What you have to do: Your output should be the lines from the start of the data through the line containing "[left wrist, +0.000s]", exactly and nothing more.

The data:
↓↓↓

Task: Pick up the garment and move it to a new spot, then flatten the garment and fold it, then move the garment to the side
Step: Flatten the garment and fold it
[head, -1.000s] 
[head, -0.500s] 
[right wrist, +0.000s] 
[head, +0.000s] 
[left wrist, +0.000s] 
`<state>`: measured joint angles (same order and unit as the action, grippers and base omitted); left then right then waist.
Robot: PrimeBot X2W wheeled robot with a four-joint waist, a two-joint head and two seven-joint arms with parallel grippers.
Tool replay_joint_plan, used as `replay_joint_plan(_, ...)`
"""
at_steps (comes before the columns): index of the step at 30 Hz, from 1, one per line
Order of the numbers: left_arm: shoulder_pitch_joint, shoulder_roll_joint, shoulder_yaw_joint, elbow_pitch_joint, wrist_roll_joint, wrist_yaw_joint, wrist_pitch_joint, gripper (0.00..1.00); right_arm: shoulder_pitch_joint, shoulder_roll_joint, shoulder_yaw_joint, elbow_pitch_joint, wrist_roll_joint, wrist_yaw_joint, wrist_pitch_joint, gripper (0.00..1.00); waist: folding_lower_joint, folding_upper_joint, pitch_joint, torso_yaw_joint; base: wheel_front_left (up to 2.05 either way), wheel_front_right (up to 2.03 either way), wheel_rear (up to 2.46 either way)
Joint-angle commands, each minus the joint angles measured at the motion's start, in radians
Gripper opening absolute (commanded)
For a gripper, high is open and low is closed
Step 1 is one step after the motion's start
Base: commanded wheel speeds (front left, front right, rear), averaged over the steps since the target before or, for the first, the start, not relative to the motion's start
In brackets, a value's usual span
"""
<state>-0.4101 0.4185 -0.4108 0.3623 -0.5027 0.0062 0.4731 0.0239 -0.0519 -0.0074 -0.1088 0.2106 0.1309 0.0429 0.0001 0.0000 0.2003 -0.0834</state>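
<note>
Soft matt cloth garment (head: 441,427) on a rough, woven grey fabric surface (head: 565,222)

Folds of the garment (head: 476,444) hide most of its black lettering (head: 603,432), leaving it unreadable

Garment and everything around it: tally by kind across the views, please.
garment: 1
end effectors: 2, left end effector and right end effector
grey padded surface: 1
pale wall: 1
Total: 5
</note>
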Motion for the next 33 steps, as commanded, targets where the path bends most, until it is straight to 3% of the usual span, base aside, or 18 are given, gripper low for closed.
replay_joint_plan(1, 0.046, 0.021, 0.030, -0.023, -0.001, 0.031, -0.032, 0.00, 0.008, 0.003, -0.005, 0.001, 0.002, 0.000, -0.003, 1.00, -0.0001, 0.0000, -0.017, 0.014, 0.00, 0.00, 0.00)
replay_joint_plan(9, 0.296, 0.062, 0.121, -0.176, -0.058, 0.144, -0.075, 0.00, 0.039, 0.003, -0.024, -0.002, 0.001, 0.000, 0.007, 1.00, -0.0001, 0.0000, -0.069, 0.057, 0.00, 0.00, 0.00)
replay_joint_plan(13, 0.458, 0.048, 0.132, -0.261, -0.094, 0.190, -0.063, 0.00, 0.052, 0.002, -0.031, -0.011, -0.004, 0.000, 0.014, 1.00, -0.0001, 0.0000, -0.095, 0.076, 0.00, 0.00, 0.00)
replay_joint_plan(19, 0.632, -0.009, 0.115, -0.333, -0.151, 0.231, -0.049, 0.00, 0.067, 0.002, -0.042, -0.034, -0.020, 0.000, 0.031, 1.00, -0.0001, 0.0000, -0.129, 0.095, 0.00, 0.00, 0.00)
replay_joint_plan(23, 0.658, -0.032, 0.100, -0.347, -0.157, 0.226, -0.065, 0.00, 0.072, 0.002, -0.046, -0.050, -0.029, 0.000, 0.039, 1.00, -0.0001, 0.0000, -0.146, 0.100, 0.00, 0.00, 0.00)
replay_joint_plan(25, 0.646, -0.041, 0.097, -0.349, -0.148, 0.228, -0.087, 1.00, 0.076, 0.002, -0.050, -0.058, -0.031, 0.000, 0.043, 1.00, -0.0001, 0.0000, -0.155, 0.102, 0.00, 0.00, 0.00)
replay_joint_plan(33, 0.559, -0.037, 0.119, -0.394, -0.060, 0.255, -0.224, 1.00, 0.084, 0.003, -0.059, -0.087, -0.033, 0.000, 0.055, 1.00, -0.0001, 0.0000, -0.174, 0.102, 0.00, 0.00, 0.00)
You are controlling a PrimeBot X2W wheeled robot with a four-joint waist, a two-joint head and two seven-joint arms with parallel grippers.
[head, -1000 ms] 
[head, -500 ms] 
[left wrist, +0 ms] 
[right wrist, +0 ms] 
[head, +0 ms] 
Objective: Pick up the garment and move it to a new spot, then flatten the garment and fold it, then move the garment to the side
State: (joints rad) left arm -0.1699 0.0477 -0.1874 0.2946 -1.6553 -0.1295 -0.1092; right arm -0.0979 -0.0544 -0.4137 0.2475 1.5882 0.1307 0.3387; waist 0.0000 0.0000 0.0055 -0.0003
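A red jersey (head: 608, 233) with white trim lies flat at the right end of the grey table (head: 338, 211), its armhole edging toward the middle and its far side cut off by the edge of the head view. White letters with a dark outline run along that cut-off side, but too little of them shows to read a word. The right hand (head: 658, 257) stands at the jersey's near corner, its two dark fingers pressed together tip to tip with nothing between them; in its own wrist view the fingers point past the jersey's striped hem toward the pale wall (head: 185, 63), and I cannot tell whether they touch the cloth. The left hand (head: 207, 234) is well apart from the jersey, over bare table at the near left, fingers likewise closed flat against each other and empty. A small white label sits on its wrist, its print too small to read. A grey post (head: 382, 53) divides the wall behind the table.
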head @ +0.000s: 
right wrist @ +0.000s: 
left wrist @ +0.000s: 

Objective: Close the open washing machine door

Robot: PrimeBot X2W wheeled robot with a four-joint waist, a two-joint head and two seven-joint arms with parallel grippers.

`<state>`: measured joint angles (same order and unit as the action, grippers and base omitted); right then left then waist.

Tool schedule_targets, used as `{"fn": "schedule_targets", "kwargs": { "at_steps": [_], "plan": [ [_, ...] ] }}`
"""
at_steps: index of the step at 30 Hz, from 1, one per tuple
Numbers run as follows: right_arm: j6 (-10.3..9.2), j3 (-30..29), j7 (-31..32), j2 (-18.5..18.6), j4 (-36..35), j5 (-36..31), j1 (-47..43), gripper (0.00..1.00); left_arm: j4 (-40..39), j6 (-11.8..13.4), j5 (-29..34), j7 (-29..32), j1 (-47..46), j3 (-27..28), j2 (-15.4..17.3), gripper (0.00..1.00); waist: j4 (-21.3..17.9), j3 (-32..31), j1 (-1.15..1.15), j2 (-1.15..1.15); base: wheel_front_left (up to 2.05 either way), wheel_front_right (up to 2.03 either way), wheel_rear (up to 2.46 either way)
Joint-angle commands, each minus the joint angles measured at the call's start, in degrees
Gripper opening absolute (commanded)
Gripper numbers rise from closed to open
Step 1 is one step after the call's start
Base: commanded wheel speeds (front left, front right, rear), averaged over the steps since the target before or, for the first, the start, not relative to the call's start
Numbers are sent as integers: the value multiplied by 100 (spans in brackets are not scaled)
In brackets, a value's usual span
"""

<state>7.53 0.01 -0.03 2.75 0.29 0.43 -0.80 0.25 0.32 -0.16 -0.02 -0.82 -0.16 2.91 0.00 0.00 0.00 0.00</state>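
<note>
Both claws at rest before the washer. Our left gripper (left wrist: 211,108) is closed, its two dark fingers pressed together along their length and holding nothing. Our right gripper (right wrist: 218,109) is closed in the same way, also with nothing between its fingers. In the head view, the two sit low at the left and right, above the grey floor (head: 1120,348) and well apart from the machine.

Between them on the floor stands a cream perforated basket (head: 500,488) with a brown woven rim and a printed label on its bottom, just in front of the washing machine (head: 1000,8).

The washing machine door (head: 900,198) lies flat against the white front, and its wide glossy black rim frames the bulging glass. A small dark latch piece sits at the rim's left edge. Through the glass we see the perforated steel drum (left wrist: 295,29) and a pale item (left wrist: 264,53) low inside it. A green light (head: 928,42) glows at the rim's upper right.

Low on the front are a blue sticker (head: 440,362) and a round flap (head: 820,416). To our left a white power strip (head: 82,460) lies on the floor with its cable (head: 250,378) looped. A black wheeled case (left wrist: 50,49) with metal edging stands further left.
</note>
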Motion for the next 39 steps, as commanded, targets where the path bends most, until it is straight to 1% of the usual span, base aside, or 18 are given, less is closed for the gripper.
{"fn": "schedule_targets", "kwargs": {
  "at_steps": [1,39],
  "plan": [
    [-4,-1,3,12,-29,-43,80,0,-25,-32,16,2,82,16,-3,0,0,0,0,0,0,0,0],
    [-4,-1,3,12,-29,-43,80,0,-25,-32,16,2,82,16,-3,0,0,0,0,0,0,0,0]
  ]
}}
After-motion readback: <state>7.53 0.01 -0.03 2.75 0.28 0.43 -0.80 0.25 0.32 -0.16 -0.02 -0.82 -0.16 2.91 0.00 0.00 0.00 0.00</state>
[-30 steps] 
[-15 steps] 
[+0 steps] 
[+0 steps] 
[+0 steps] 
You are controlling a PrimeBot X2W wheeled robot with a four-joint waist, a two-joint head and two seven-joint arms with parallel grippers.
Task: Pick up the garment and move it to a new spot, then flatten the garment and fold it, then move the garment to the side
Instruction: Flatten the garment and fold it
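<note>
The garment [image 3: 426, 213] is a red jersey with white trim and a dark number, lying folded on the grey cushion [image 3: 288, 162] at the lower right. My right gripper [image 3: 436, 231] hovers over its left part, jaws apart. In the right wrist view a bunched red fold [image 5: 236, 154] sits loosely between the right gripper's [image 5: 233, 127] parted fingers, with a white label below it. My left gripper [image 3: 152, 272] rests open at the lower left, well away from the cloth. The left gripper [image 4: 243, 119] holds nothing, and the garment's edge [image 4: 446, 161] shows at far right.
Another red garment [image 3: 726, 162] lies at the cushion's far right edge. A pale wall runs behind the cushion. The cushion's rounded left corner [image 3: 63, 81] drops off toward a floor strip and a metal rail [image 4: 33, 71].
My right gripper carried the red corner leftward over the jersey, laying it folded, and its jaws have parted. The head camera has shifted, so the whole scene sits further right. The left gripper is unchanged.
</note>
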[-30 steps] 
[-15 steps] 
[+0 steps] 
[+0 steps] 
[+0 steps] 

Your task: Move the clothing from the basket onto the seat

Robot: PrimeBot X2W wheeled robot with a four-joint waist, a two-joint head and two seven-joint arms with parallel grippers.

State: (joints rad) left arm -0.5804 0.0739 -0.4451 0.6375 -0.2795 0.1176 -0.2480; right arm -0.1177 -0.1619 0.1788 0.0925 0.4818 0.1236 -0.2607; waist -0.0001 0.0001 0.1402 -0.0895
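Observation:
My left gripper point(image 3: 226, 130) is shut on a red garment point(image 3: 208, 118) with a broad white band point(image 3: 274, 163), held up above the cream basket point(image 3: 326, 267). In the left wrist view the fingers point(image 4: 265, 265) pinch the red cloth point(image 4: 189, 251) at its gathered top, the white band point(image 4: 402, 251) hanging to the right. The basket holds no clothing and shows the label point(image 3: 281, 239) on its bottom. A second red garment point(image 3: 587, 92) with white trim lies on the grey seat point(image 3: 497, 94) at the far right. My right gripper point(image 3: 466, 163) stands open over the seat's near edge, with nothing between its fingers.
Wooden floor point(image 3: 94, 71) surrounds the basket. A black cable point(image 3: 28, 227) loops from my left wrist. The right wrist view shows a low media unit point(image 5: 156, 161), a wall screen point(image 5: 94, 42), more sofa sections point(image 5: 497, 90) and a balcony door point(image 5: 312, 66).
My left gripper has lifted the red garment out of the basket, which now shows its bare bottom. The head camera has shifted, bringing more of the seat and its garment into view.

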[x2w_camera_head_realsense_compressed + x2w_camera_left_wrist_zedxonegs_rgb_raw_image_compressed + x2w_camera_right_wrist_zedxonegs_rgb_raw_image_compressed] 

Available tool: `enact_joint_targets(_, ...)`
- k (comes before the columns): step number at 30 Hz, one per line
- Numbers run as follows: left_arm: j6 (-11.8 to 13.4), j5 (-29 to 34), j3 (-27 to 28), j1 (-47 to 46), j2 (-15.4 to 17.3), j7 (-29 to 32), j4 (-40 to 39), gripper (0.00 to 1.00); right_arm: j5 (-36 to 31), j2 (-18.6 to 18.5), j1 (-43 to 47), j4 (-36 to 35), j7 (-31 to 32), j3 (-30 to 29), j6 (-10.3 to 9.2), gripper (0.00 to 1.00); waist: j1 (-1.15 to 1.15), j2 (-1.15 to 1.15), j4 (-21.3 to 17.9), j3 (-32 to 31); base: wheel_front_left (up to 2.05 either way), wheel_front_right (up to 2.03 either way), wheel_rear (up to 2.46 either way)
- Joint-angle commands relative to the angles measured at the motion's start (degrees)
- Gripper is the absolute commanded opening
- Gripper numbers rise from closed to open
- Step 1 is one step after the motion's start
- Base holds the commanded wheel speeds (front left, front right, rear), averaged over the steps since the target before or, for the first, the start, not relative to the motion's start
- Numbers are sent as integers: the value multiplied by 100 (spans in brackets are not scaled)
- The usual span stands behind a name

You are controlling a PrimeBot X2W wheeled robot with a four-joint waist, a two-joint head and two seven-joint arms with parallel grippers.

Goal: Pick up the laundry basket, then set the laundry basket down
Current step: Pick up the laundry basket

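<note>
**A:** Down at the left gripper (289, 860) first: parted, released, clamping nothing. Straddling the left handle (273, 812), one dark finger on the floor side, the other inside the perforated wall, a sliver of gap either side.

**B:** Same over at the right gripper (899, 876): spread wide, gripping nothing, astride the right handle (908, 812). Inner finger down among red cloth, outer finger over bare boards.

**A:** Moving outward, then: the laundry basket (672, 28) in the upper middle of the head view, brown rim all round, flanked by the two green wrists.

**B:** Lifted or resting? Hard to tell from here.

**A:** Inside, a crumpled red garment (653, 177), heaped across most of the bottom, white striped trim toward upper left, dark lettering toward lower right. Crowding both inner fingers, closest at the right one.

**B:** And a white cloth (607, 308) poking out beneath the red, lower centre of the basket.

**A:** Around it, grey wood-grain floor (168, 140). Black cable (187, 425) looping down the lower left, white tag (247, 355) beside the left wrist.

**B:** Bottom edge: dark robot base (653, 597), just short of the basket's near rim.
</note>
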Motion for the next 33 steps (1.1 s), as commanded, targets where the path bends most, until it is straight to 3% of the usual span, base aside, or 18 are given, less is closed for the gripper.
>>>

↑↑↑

Solution to this problem:
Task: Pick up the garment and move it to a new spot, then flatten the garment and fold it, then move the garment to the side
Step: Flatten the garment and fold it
[head, -1.000s] 
[head, -0.500s] 
[right wrist, +0.000s] 
[head, +0.000s] 
[left wrist, +0.000s] 

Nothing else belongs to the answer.